Pollination in a drier world: how climate change affects pollination networks via the alteration of floral traits
Coline Jaworski  1@  , Catherine Fernandez  1@  , Benoit Geslin  1@  
1 : Institut Méditerranéen de Biodiversité et d'Ecologie marine et continentale  (IMBE)  -  Website
Aix-Marseille Université - AMU
52, Avenue Escadrille Normandie Niémen 13397 Marseille -  France

Pollinator decline is ubiquitous, yet pollinators are essential for the reproduction of the vast majority of plants, and hence they play a major role in the stability of terrestrial ecosystems. They also contribute to the productivity of 75% of human cultivated crops. Among the causes of their decline is habitat fragmentation and climate change, but how precisely environmental changes affect wild pollinators and their interactions with plants is unknown. One way to bridge this gap is to extend studies to entire plant-pollinator communities, and to incorporate functional traits that are relevant to plant-pollinator interactions, such as floral signalling traits. Although floral scent is considered a major communication channel between flowering plants and their pollinators, it is currently underrepresented in community-level studies. We measured how experimentally drier conditions affect floral traits, including floral scent, and how this alteration may in turn affect the pollination network, in a Mediterrranean shrubland community.

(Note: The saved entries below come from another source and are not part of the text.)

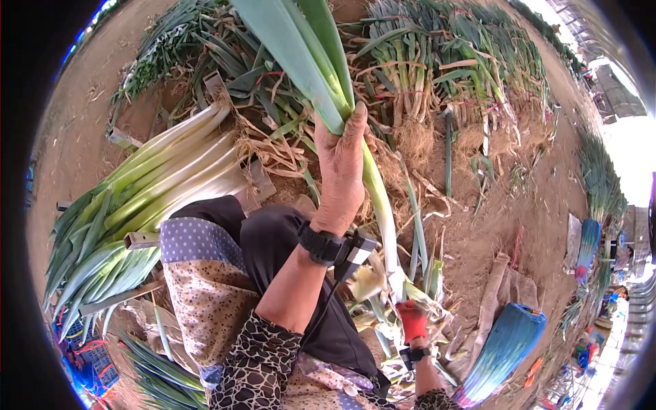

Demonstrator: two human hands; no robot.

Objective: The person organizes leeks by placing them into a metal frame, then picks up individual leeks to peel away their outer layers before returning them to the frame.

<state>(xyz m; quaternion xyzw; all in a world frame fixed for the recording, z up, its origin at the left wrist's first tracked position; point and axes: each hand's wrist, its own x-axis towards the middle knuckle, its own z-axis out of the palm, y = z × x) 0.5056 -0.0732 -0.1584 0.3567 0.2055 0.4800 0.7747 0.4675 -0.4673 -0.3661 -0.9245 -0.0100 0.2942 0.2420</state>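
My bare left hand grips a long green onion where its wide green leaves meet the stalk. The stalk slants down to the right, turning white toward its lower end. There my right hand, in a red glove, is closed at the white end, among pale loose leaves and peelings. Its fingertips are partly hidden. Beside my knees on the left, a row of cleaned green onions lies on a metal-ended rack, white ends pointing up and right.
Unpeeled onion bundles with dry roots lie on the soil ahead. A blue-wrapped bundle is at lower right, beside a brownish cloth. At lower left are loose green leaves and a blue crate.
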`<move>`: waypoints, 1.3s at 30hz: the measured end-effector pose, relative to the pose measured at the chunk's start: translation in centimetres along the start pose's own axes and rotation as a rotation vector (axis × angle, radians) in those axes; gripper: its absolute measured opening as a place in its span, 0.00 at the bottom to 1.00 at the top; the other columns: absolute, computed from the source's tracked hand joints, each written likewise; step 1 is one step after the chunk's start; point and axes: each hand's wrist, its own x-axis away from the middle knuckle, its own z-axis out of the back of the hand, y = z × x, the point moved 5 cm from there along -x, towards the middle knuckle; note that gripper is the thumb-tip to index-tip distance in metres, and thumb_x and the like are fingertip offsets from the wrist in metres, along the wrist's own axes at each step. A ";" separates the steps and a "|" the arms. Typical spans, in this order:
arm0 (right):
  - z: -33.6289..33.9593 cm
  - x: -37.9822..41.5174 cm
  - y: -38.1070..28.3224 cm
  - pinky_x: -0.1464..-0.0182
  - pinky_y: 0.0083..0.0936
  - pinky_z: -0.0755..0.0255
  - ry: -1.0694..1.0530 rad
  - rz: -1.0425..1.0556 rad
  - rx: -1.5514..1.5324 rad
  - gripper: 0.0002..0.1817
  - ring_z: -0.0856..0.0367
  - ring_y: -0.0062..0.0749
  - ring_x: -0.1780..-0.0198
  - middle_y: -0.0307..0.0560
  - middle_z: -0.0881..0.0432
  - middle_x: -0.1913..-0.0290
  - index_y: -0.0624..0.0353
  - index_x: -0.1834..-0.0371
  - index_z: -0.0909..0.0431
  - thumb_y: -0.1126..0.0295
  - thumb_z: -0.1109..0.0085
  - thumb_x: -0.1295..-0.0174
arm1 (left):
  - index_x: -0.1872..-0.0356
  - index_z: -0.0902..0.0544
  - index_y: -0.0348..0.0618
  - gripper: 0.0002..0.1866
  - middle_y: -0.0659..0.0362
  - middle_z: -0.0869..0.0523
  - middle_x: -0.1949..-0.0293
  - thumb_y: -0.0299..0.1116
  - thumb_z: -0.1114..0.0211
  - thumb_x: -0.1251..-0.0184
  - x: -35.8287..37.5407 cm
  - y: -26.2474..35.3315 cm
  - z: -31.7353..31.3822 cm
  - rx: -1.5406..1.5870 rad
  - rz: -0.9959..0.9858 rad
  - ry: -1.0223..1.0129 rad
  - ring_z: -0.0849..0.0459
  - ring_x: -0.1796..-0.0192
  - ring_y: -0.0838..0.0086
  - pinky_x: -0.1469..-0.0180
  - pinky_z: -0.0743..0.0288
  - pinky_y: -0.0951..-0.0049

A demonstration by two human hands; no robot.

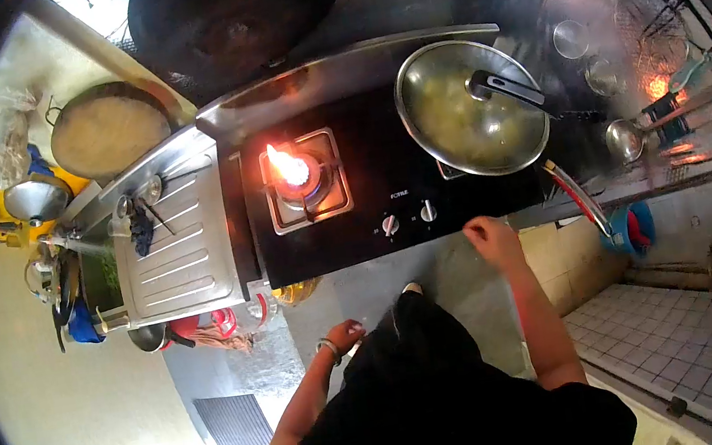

Using the drought-mimicking CLIMED experimental in the garrigue near Marseilles, we measured floral scent, floral colour and nectar production of the most abundant species in experimentally drier areas, as well as in control areas. We also measured the frequency of visits of the different pollinator guilds (mostly bees) on those abundant plant species. We then built the pollination networks in the different climatic treatments and incorportated the floral traits as explanatory variables on networks' structure. With this dataset, the first of its kind, we will answer fundamental questions on the resilience of plant-pollinator communities in a drier world.